Maybe all this functionality should be removed into a kind of plugin, similarly to how it was done with Flash and Java applets and other ancient history. Maybe sandboxed, yes.
Maybe the parts of that kind of plugin relating to DOM, to execution, to interfaces should be standardized.
Maybe such a page should look more like a LabView control model or like a Hypercard application, than what there is now.
One huge benefit would be that Google goes out of business.
The business customer or the visitor?
The visitor doesn’t exactly have a way to give feedback on whether they’d use a static page.
Stuff like file uploads, validated forms and drag and drop are just not worth the effort of providing them without JS.
Honestly many of today’s frameworks allow you to compile the same thing for the Web, for Java for Android, for Java for main desktop OS’es and whatever else.
Maybe if it can’t work like a hypertext page, it shouldn’t be one.
The business customer who actually pays for the development.
Maybe if you can’t use the web without disabling JS, you shouldn’t?

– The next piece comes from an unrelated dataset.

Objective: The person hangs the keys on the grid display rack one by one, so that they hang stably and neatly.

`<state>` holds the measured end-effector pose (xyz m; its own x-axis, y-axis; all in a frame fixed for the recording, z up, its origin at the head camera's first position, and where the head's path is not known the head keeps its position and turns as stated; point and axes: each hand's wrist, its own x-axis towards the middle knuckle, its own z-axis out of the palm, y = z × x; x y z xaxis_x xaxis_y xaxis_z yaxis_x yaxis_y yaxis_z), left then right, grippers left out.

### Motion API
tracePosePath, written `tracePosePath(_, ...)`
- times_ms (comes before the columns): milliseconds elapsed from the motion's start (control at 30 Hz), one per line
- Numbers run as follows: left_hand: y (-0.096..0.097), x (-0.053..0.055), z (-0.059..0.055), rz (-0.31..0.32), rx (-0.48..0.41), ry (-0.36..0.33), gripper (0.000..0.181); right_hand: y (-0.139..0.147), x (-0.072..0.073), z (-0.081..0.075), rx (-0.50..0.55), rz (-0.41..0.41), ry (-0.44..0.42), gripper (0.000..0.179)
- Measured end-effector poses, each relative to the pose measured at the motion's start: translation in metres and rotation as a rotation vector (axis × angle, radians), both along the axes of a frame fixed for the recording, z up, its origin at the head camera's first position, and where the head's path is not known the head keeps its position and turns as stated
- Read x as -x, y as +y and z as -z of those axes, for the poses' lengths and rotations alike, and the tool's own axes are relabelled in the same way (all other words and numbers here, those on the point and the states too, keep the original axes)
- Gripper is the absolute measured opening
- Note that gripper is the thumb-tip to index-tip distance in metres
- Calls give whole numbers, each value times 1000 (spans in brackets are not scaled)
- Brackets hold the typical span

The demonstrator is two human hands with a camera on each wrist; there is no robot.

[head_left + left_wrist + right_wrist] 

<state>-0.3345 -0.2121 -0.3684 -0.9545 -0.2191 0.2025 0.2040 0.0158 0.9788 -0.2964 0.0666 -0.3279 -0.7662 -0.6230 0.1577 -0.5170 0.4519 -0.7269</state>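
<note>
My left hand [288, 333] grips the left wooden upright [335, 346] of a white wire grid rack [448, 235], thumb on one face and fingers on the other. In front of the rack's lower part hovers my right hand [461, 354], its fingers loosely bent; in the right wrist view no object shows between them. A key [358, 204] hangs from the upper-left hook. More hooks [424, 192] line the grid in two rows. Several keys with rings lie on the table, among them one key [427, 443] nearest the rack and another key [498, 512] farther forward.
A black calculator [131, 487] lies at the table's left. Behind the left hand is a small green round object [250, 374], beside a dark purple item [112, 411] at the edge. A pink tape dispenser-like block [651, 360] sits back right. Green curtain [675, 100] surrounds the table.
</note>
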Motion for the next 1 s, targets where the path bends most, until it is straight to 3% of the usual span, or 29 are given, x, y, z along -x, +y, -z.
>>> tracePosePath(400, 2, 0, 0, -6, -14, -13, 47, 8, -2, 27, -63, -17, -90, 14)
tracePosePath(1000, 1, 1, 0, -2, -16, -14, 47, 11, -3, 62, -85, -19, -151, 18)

Progressive Web Apps are the best tool for many jobs right now because they run just about everywhere and opposed to every single other technology we’ve had up until now they have the potential to not look like complete shit!
And the whole cross compilation that a lot of these frameworks promise is a comete pipe dream. It works only for the most basic of use cases. PWAs are the first and so far only technology I’ve used that doesn’t come with a ton of extra effort for each supported plattfrom down the line.
The business customer who actually pays for the development.
Then it’s my duty as a responsible customer to not make it profitable for them, as much as I can.
Maybe if you can’t use the web without disabling JS, you shouldn’t?
Suppose I can use the Web with JS disabled. Just that page won’t be part of my Web.
Yes, of course when the optimization work has been done for you, it’s the easiest.
It’s an old discussion about monopolies, monocultures, standards, anti-monopoly regulations, where implicit consent is a thing and where it isn’t, and how to make free market stable.
Funny, from my standpoint, more functional JavaScript almost always feels like service degradation - as in, the more I block, the better and the faster the website runs.